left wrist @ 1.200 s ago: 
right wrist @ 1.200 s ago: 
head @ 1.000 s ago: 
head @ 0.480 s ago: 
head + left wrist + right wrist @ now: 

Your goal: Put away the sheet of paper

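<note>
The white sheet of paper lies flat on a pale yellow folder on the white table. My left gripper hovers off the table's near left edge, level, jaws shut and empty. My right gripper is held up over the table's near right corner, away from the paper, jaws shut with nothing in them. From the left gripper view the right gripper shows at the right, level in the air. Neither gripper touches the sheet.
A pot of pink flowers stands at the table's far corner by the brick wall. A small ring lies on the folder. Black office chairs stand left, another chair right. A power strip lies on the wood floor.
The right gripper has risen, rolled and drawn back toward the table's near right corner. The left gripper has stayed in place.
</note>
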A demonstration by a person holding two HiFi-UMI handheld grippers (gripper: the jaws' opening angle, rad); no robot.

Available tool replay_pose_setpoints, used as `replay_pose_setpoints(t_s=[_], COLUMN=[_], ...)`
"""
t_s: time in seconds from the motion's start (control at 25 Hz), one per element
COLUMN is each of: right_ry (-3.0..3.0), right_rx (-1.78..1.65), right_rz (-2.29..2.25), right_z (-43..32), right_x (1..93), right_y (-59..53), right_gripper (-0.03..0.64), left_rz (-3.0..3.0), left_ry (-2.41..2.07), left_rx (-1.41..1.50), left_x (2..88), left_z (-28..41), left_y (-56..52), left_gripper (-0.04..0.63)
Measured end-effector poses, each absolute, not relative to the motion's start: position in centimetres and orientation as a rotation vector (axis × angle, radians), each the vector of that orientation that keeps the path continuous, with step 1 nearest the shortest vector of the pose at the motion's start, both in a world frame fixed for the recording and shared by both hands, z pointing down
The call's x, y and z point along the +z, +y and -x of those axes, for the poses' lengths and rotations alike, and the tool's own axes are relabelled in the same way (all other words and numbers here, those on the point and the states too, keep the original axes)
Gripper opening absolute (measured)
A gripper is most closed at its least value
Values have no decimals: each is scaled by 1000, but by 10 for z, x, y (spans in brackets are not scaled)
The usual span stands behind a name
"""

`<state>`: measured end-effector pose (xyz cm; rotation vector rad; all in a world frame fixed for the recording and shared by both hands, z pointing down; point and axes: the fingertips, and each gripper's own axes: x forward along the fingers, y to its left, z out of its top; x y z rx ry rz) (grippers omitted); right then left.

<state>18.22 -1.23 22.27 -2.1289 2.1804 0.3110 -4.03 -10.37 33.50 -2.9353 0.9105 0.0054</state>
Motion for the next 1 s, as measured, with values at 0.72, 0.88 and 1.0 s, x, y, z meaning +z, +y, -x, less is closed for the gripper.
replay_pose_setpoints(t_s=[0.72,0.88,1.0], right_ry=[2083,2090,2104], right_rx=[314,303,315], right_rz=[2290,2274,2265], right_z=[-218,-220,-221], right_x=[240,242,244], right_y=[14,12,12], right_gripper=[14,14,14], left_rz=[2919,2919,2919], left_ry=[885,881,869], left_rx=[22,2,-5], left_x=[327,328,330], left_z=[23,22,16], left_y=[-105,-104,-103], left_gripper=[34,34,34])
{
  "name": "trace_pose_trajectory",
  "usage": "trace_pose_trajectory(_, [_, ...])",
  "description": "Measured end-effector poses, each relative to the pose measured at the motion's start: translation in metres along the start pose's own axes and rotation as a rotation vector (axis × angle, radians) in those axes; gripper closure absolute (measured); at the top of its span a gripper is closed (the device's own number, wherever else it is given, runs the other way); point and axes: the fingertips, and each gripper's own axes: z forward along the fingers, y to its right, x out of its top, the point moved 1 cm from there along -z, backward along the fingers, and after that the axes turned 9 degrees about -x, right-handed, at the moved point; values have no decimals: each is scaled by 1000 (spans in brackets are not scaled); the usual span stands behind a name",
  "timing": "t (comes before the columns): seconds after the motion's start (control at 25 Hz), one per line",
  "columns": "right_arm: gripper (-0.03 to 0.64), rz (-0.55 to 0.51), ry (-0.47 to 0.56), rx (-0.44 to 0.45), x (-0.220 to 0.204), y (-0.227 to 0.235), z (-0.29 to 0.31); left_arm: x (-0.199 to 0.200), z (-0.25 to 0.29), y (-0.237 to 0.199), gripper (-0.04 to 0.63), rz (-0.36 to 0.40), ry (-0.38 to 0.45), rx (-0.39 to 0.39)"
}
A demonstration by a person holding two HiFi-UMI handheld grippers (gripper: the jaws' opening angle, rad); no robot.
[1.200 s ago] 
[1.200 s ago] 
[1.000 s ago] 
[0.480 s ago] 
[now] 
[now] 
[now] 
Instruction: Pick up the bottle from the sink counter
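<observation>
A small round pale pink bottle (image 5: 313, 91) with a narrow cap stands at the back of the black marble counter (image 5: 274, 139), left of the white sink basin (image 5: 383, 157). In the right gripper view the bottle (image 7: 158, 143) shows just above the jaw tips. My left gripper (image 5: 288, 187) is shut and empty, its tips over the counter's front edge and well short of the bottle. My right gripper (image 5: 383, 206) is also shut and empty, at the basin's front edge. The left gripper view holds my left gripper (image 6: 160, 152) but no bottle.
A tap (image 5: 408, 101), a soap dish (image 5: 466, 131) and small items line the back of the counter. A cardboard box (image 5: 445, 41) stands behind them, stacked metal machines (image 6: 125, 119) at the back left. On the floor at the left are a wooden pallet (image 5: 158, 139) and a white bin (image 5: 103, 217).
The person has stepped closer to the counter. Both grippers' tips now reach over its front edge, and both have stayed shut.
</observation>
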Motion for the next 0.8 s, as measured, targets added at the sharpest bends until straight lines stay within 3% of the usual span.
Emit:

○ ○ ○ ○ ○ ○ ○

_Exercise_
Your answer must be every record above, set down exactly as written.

_Expected output_
left wrist @ 1.200 s ago: 
right wrist @ 1.200 s ago: 
head @ 1.000 s ago: 
head @ 0.480 s ago: 
head + left wrist + right wrist @ now: 

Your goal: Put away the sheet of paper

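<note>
The white sheet of paper lies flat on a pale yellow folder on the white table. My left gripper hovers off the table's near left edge, level, jaws shut and empty. My right gripper is held up over the table's near right corner, away from the paper, jaws shut with nothing in them. From the left gripper view the right gripper shows at the right, level in the air. Neither gripper touches the sheet.
A pot of pink flowers stands at the table's far corner by the brick wall. A small ring lies on the folder. Black office chairs stand left, another chair right. A power strip lies on the wood floor.
The right gripper has risen, rolled and drawn back toward the table's near right corner. The left gripper has stayed in place.
</note>
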A demonstration by a person holding two HiFi-UMI handheld grippers (gripper: the jaws' opening angle, rad); no robot.

Available tool replay_pose_setpoints, used as `replay_pose_setpoints(t_s=[_], COLUMN=[_], ...)`
"""
t_s: time in seconds from the motion's start (control at 25 Hz), one per element
COLUMN is each of: right_ry (-3.0..3.0), right_rx (-1.78..1.65), right_rz (-2.29..2.25), right_z (-43..32), right_x (1..93), right_y (-59..53), right_gripper (-0.03..0.64), left_rz (-3.0..3.0), left_ry (-2.41..2.07), left_rx (-1.41..1.50), left_x (2..88), left_z (-28..41), left_y (-56..52), left_gripper (-0.04..0.63)
Measured end-effector poses, each absolute, not relative to the motion's start: position in centimetres and orientation as a rotation vector (axis × angle, radians), each the vector of that orientation that keeps the path continuous, with step 1 nearest the shortest vector of the pose at the motion's start, both in a world frame fixed for the recording and shared by both hands, z pointing down
The call's x, y and z point along the +z, +y and -x of those axes, for the poses' lengths and rotations alike, and the tool's own axes are relabelled in the same way (all other words and numbers here, those on the point and the states too, keep the original axes)
Gripper opening absolute (measured)
A gripper is most closed at its least value
Values have no decimals: each is scaled by 1000, but by 10 for z, x, y (spans in brackets are not scaled)
The usual span stands behind a name
"""

`<state>`: measured end-effector pose (xyz cm; rotation vector rad; all in a world frame fixed for the recording and shared by both hands, z pointing down; point and axes: the fingertips, and each gripper's own axes: x forward along the fingers, y to its left, z out of its top; x y z rx ry rz) (grippers omitted); right then left.

<state>18.22 -1.23 22.27 -2.1289 2.1804 0.3110 -4.03 -10.37 33.50 -2.9353 0.9105 0.0054</state>
Motion for the next 1 s, as measured, with values at 0.72, 0.88 and 1.0 s, x, y, z meaning +z, +y, -x, less is closed for the gripper.
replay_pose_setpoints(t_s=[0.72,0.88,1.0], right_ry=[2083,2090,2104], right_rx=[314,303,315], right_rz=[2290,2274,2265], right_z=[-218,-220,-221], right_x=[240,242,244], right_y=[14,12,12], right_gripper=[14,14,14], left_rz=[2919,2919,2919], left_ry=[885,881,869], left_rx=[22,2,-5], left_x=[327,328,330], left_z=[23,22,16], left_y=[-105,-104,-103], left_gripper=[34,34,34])
{
  "name": "trace_pose_trajectory",
  "usage": "trace_pose_trajectory(_, [_, ...])",
  "description": "Measured end-effector poses, each relative to the pose measured at the motion's start: translation in metres along the start pose's own axes and rotation as a rotation vector (axis × angle, radians) in those axes; gripper closure absolute (measured); at the top of its span a gripper is closed (the device's own number, wherever else it is given, runs the other way); point and axes: the fingertips, and each gripper's own axes: z forward along the fingers, y to its right, x out of its top, the point moved 1 cm from there along -z, backward along the fingers, and after that the axes turned 9 degrees about -x, right-handed, at the moved point; values have no decimals: each is scaled by 1000 (spans in brackets are not scaled); the usual span stands behind a name",
  "timing": "t (comes before the columns): seconds after the motion's start (control at 25 Hz), one per line",
  "columns": "right_arm: gripper (-0.03 to 0.64), rz (-0.55 to 0.51), ry (-0.47 to 0.56), rx (-0.44 to 0.45), x (-0.220 to 0.204), y (-0.227 to 0.235), z (-0.29 to 0.31); left_arm: x (-0.199 to 0.200), z (-0.25 to 0.29), y (-0.237 to 0.199), gripper (-0.04 to 0.63), rz (-0.36 to 0.40), ry (-0.38 to 0.45), rx (-0.39 to 0.39)"
}
A demonstration by a person holding two HiFi-UMI handheld grippers (gripper: the jaws' opening angle, rad); no robot.
[1.200 s ago] 
[1.200 s ago] 
[1.000 s ago] 
[0.480 s ago] 
[now] 
[now] 
[now] 
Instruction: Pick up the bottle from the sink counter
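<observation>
A small round pale pink bottle (image 5: 313, 91) with a narrow cap stands at the back of the black marble counter (image 5: 274, 139), left of the white sink basin (image 5: 383, 157). In the right gripper view the bottle (image 7: 158, 143) shows just above the jaw tips. My left gripper (image 5: 288, 187) is shut and empty, its tips over the counter's front edge and well short of the bottle. My right gripper (image 5: 383, 206) is also shut and empty, at the basin's front edge. The left gripper view holds my left gripper (image 6: 160, 152) but no bottle.
A tap (image 5: 408, 101), a soap dish (image 5: 466, 131) and small items line the back of the counter. A cardboard box (image 5: 445, 41) stands behind them, stacked metal machines (image 6: 125, 119) at the back left. On the floor at the left are a wooden pallet (image 5: 158, 139) and a white bin (image 5: 103, 217).
The person has stepped closer to the counter. Both grippers' tips now reach over its front edge, and both have stayed shut.
</observation>
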Motion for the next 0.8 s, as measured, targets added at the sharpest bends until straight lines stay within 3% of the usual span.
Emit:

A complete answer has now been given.